Zambujeiros e carrascos
O que se planeia para Alqueidão da Serra é o inverso da agricultura industrial e em larga escala. É dar aos agricultores um rendimento que os convença a não abandonar ou até a regressar à terra. Para isso, diz Francisco Cordovil, é preciso remunerar os serviços ambientais e que as ajudas da Política Agrícola Comum deixem de ser pagas sempre aos mesmos e se dê acesso a pessoas como Paulo Marto, 47 anos e dono de um rebanho e nacos de terra.
Trabalha na Câmara de Porto de Mós e, nos tempos livres, é agricultor para autoconsumo. Do rebanho de doze ovelhas e seis cabras tira carne e leite (para os queijos da mãe) e uma média de 20 euros por cada uma, do Ministério da Agricultura. Os 360 euros por ano "quase não compensam a burocracia", diz. Da terra, onde vai rodando sementeiras, não recebe apoios.
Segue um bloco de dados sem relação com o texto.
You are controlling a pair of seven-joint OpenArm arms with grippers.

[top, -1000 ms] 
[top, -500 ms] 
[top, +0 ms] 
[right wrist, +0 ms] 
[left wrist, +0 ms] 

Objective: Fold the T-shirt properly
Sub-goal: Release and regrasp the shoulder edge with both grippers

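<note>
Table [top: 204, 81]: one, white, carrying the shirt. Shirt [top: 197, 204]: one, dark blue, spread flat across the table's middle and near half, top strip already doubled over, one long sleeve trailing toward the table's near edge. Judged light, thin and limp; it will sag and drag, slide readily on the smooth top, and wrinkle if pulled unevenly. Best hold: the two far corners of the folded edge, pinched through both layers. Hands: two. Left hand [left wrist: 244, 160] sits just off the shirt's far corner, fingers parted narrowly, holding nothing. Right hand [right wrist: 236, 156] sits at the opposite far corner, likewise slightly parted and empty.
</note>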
Multiplicar agricultores como Paulo Marto é o plano para Alqueidão da Serra. Por exemplo através do olival, diz Miguel Santos, enquanto aponta para uma oliveira-brava (um zambujeiro) asfixiada por matos. É uma árvore nativa de Portugal e que pode viver milhares de anos. "Os espanhóis já estão a fazer azeite deste tipo de oliveira e a vendê-lo como produto gourmet". Logo à saída da vila, veem-se oliveiras-bravas e carrascos, um carvalho arbustivo com folhas recortadas em picos, como as do azevinho. São árvores autóctones que o projeto quer multiplicar, capazes de sustentar uma biodiversidade impensável nas manchas de eucaliptos comuns em muitas das freguesias próximas.
Terras trabalhadas e floresta limpa pelas cabras e ovelhas diminuem a probabilidade de incêndios, como o que há uns 18 anos consumiu toda a região. Prova disso são as carcaças de árvores queimadas à entrada do Cabeço do Zambujeira. No topo do monte, o chão de terra castanha-escura e o verde das árvores são a prova de que um espaço cuidado pode travar o fogo.